No me acuerdo de la primera vez que vi el mar ni cuándo supe que en la ciudad en la que vivo hay un mar, y que ese mar es el Mediterráneo. Puede que los primeros recuerdos sean en unos columpios junto al paseo de la playa de La Puebla de Farnals, que entonces y ahora estaban sobre arena. Allí íbamos los cuatro algunos domingos, quizás porque muy cerca se estaba construyendo lo que en mi familia llamábamos “la casita”. Sí recuerdo, después, el mar todos los días en los veranos del final de mi infancia y adolescencia, en una playa y en un paseo que aún hoy son para mí la representación del verano y de la ligereza que lo acompaña.

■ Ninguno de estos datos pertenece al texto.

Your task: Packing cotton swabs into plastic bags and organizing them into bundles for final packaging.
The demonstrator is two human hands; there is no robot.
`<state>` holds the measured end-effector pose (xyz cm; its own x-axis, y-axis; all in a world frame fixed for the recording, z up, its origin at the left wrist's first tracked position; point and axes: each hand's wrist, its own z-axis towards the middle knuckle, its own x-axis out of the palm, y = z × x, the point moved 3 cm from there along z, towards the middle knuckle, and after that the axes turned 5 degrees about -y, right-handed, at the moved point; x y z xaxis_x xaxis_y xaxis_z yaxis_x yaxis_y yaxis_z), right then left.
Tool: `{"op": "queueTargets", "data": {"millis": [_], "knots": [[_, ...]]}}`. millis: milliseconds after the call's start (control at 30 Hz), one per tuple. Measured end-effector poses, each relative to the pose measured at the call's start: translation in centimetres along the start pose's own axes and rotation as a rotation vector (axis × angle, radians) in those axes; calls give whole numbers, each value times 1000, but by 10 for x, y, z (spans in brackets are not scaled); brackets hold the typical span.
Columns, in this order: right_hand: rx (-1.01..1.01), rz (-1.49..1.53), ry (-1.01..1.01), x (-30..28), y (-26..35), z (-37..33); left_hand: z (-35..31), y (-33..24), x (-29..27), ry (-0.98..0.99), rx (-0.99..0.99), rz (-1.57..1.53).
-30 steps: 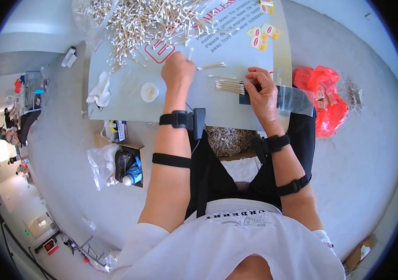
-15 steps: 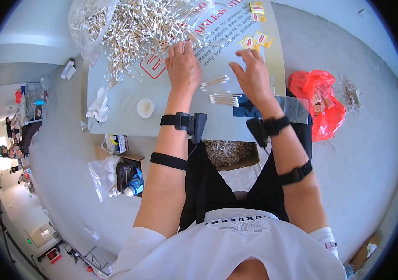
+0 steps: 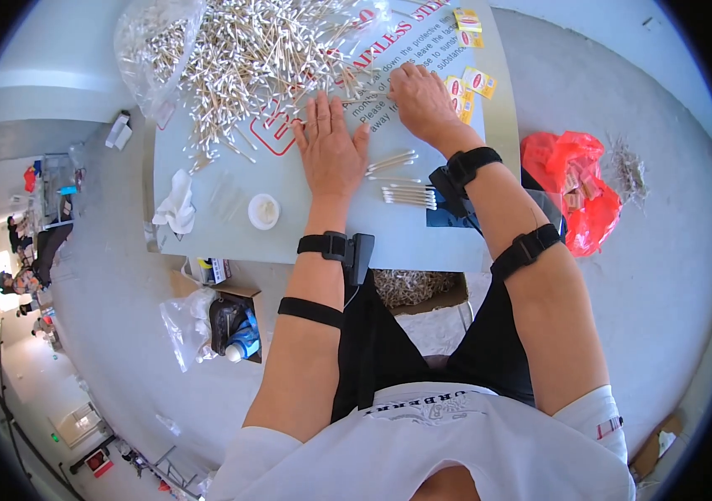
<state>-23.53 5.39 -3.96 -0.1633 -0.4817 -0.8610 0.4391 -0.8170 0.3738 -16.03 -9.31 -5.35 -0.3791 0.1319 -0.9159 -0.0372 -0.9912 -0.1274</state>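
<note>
A big loose pile of cotton swabs point(image 3: 264, 50) covers the far left of the table. My left hand point(image 3: 331, 154) lies flat at the pile's near edge, fingers stretched out and thumb apart. My right hand point(image 3: 424, 102) is further right and farther off, its fingers curled down toward the tabletop; what they hold, if anything, is hidden. Between my forearms a neat row of cotton swabs point(image 3: 408, 197) rests partly on a dark blue flat piece point(image 3: 448, 217). Just beyond that row, a few slanted cotton swabs point(image 3: 392, 161) lie together.
Small yellow-and-white packets point(image 3: 478, 82) sit near the table's right edge. A round white tub point(image 3: 264, 212) and crumpled tissue point(image 3: 175, 203) are at the near left. A red plastic bag point(image 3: 569, 184) stands on the floor at right. Under the table is a box of swabs point(image 3: 414, 288).
My right hand has moved forward and left, its fingers curling in. My left hand has drawn back slightly toward me and flattened out. The view has shifted a little.
</note>
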Motion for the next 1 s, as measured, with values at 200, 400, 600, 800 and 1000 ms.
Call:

Un poco más tarde y durante años, leí el mar de Marguerite Duras. Un capítulo aparte en el que el mar se llenó de significados y que me llevó a querer vivir cerca del mar, cosa que después ocurrió. También me llevó a Sicilia y allí estuve durante varios meses, viviendo intensamente el Mediterráneo y comprendiendo mi vínculo con esta parte del mundo.
Allá donde he viajado he querido ver el mar si había alguno próximo, sus colores y las formas de vivir en sus orillas. Me he empeñado en subirme a barcos, grandes y pequeños, que, a pesar de insolaciones y mareos, me han hecho sentir feliz, mar adentro. A cada vez, he sentido esa fascinación que el mar, enorme y eterno, ejerce sobre nosotros humanos, y que con tanto amor y belleza representó Sophie Calle en “Voir la mer”, fotografiando en Estambul a personas que por primera vez veían el mar.
Algunas veces, me he parado a ver el mar. La última, a lo largo de los días que lo he mirado desde la ventana que en mi casa da al mar, enferma. En esos momentos en los que el cuerpo muestra sus límites y que parece que la vida es lo que ocurre ahí fuera, pude ver, a lo lejos, su color y su ritmo a medida que pasaban las horas.
Pensé que allá donde está el cuerpo, sano o enfermo, ahí está la vida.